## YOUR GOAL
Among the entries below, take the line with "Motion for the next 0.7" and the line with "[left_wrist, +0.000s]", and output them and every line between them exactly, with nothing else.

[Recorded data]

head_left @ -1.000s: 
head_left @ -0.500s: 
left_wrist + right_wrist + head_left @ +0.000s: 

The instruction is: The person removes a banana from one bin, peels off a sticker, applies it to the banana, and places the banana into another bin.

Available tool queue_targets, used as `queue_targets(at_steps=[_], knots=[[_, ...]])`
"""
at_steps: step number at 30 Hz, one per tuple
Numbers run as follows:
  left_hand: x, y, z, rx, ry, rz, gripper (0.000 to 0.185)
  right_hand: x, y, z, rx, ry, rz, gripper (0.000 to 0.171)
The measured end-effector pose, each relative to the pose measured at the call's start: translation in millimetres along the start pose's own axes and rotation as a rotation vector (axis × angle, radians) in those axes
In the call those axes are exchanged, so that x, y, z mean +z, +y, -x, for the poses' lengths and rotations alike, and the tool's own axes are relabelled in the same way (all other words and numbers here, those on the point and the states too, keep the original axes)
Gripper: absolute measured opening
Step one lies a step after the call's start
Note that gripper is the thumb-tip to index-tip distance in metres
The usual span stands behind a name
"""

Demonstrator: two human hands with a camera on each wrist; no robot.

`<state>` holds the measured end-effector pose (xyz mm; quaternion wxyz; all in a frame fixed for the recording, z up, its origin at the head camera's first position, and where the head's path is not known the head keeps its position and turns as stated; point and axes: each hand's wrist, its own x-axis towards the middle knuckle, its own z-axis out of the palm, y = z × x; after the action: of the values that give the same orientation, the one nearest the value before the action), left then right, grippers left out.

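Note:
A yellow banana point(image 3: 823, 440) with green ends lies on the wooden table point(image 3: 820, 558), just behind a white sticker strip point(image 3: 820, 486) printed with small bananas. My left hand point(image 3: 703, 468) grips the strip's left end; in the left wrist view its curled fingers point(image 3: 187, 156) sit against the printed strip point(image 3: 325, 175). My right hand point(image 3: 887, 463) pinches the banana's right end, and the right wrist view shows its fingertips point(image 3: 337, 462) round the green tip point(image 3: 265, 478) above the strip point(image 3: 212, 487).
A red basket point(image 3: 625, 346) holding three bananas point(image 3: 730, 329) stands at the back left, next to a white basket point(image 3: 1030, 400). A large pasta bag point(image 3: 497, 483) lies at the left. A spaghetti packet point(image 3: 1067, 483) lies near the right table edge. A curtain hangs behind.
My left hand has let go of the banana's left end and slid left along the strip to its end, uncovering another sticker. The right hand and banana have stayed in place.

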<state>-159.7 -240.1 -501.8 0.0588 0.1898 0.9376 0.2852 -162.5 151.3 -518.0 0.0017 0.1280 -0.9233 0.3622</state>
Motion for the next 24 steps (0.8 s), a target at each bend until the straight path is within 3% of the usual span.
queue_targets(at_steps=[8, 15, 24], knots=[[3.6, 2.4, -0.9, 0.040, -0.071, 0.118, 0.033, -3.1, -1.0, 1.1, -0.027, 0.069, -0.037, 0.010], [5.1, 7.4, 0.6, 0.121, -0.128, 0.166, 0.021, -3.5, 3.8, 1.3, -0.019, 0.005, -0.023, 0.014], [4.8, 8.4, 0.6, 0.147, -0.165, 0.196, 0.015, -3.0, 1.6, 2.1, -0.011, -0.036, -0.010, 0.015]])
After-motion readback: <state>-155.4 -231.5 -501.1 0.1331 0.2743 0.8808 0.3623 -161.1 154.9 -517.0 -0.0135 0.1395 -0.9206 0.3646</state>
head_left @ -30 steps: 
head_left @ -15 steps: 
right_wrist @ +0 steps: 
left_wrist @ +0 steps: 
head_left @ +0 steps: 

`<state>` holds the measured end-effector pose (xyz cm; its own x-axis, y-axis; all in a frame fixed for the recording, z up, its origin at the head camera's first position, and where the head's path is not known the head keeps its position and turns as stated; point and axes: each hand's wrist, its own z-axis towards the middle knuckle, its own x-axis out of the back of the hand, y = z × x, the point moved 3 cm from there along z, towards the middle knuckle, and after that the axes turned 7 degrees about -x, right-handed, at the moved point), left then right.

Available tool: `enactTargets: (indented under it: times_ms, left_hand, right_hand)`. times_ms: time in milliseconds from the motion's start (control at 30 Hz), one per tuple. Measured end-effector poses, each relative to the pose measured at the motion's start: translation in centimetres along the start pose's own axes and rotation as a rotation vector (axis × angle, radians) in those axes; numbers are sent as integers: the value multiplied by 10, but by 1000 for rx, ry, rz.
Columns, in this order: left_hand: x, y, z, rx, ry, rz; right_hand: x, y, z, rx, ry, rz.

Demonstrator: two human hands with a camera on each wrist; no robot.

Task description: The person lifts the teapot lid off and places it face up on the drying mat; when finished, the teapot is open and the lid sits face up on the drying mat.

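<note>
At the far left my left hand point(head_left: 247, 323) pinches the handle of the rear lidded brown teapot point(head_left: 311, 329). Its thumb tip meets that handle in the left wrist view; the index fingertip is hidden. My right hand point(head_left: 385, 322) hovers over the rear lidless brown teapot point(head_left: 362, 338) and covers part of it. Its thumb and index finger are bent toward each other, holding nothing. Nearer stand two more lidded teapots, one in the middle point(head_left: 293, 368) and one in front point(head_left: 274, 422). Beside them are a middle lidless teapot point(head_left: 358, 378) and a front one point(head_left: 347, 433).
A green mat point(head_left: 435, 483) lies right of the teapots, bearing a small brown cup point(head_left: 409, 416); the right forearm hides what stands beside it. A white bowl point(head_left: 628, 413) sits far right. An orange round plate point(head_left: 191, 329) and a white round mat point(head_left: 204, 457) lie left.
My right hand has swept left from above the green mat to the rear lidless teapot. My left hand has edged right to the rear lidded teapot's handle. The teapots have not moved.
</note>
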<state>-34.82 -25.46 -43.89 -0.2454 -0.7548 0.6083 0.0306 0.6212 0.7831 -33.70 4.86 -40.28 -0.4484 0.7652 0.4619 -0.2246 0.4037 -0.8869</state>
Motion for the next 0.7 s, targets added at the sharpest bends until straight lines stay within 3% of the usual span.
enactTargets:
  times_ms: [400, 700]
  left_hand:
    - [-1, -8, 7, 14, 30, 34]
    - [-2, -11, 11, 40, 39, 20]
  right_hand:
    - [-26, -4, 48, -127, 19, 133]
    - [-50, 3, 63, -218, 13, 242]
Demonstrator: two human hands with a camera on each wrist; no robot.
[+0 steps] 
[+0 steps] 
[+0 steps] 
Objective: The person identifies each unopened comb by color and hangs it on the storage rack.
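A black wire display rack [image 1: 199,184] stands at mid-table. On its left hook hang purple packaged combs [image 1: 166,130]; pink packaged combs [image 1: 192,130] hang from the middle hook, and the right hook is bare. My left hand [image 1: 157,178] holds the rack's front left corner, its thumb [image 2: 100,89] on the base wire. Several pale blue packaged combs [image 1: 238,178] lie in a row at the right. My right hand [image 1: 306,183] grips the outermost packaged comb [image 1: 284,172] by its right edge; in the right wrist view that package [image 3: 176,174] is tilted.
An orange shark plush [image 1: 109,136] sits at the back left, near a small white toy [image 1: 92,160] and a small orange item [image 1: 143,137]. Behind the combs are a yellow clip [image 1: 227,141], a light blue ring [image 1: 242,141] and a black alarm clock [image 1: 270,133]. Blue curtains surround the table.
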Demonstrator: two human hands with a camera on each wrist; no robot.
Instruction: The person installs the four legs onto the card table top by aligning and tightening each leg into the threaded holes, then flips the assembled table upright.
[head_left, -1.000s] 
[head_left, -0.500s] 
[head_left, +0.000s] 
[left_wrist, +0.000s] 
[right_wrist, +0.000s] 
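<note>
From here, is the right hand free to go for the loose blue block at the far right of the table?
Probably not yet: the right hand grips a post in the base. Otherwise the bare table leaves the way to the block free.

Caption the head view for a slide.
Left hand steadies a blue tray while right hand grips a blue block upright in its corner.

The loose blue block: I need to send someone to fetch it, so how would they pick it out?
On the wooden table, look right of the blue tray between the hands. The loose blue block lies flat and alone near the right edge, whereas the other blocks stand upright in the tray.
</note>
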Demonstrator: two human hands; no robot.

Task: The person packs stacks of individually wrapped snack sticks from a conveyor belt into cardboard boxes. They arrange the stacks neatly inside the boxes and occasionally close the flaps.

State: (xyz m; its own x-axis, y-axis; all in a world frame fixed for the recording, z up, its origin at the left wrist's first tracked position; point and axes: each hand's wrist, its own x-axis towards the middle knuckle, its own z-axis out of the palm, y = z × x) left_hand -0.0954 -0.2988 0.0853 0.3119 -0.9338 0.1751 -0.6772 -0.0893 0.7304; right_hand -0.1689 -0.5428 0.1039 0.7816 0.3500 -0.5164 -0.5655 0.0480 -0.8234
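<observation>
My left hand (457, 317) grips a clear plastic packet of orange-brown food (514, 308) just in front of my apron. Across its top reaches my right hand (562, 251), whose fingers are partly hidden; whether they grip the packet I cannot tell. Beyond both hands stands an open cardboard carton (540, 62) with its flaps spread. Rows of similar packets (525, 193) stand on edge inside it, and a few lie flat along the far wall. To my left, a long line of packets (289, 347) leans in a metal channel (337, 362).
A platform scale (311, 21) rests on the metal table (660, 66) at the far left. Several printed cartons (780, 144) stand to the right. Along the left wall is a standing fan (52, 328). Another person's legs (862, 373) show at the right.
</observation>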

## SOLUTION BELOW
Motion for the next 0.7 s, targets added at the sharpest bends until straight lines stay within 3% of the usual span.
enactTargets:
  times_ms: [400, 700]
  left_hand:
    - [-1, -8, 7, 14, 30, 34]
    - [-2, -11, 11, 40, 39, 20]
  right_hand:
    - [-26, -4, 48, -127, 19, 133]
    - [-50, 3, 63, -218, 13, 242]
Demonstrator: two human hands with a camera on each wrist; no robot.
[+0 steps] 
[+0 steps] 
[+0 steps] 
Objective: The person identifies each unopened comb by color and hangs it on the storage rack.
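A black wire display rack [image 1: 199,184] stands at mid-table. On its left hook hang purple packaged combs [image 1: 166,130]; pink packaged combs [image 1: 192,130] hang from the middle hook, and the right hook is bare. My left hand [image 1: 157,178] holds the rack's front left corner, its thumb [image 2: 100,89] on the base wire. Several pale blue packaged combs [image 1: 238,178] lie in a row at the right. My right hand [image 1: 306,183] grips the outermost packaged comb [image 1: 284,172] by its right edge; in the right wrist view that package [image 3: 176,174] is tilted.
An orange shark plush [image 1: 109,136] sits at the back left, near a small white toy [image 1: 92,160] and a small orange item [image 1: 143,137]. Behind the combs are a yellow clip [image 1: 227,141], a light blue ring [image 1: 242,141] and a black alarm clock [image 1: 270,133]. Blue curtains surround the table.
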Demonstrator: two human hands with a camera on each wrist; no robot.
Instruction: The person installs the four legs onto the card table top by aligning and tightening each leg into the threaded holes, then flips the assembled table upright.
[head_left, -1.000s] 
[head_left, -0.500s] 
[head_left, +0.000s] 
[left_wrist, +0.000s] 

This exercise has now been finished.